Una de las cosas que separa al cristianismo de cualquier ideología es la adhesión a la persona de Jesucristo, prefiriéndola a cualquier otra criatura, incluso a la propia vida.
Mientras los que siguen la doctrina de Aristóteles, Kant, Hegel, o cualquier otro pensador, la persona de éste no interesa, o interesa en la medida en que pueda ayudar a una mejor comprensión de sus propuestas, en el cristianismo la persona de Jesucristo es lo nuclear, la verdad, el camino, la vida (Cf Jn 14,6). Dios ha salido al encuentro del hombre para establecer una alianza con él. Dios busca un trato de corazón a corazón.
"Si alguno se viene conmigo y no pospone a su padre y a su madre..., no puede ser discípulo mío". Preguntémonos: ¿Qué lugar ocupa Dios en mi corazón y en mi actuación diaria? ¿Cumplo los mandamientos? ¿Procuro no dispensarme de acudir con frecuencia a la Eucaristía y los demás Sacramentos con excusas de falta de tiempo, de ganas o de cualquier otra índole?

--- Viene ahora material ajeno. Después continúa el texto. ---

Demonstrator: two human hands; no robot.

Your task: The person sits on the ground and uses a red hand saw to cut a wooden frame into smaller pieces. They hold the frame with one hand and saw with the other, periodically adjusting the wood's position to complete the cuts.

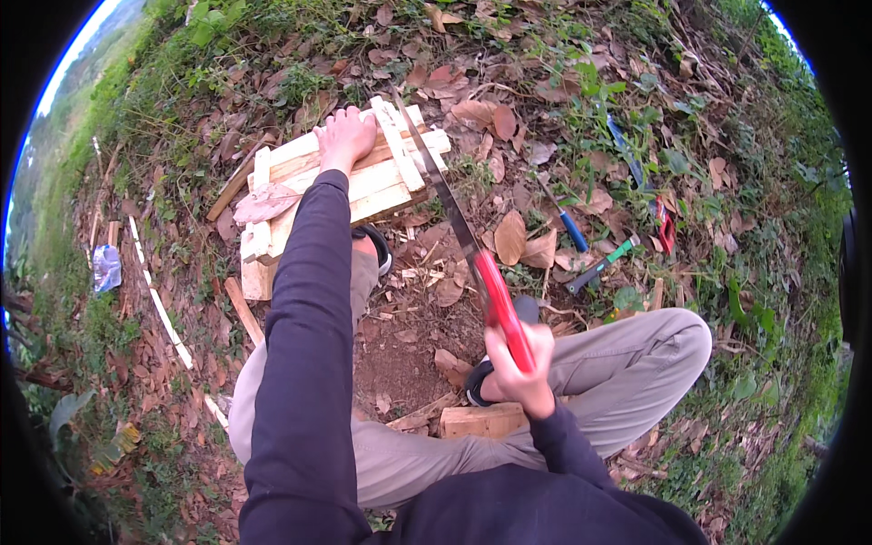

¿Realizo mi trabajo con honestidad y sentido de la justicia? ¿Tengo a Dios presente a lo largo del día como tiene presente quien ama a los suyos aún en medio de sus afanes, viajes, etc.? ¿Vuela mi pensamiento de modo espontáneo hacia el Señor como quien ama a su mujer, su marido, sus hijos? ¡Pidamos a Dios en esta celebración dominical que esa naturalidad con la que los que se quieren bien piensan en sus seres queridos en toda circunstancia, sea también un hábito nuestro!¿De qué serviría la fatiga de toda una vida si ella no nos lleva a construir la torre que nos permita alcanzar la vida eterna? Esa persona -dice el Señor- "empezó a construir y no ha sido capaz de acabar". Hay que dar a Dios la prioridad en todo porque Él es quien nos ha dado la vida y quien nos ha rescatado de la muerte. ¡Señor!, pedimos hoy en el Salmo Responsorial, "enséñanos a calcular nuestros años, para que adquiramos un corazón sensato" y " haga prosperar las obras de nuestras manos".
Si nos esforzamos a diario en leer unas páginas del Evangelio y tratamos de incorporar esas enseñanzas a nuestra vida: si rezamos con devoción el Rosario contemplando los misterios; si nos confesamos con dolor sincero de los pecados y nos determinamos, con la ayuda de Dios, a enmendar la vida; si participamos con frecuencia en la Santa Misa y procuramos hacer de nuestra vida una Misa, esto es: nos sacrificamos por los demás viviendo la caridad, llegaremos a amar a Dios por encima de todo y seremos amados eternamente por Él.
Nadie ha hecho y sigue haciendo por nosotros más que Dios. Él nos ha dado la vida temporal que disfrutamos ahora y nos dará una eternidad dichosa. Cuando preferimos a Dios sobre todas las cosas estamos dando al corazón lo que él va buscando aún cuando no siempre lo sepa. “Nos hiciste, Señor, para Ti -confiesa S. Agustín después de haber buscado la felicidad en otras fuentes-, y nuestro corazón estará inquieto hasta que no descanse en Ti”.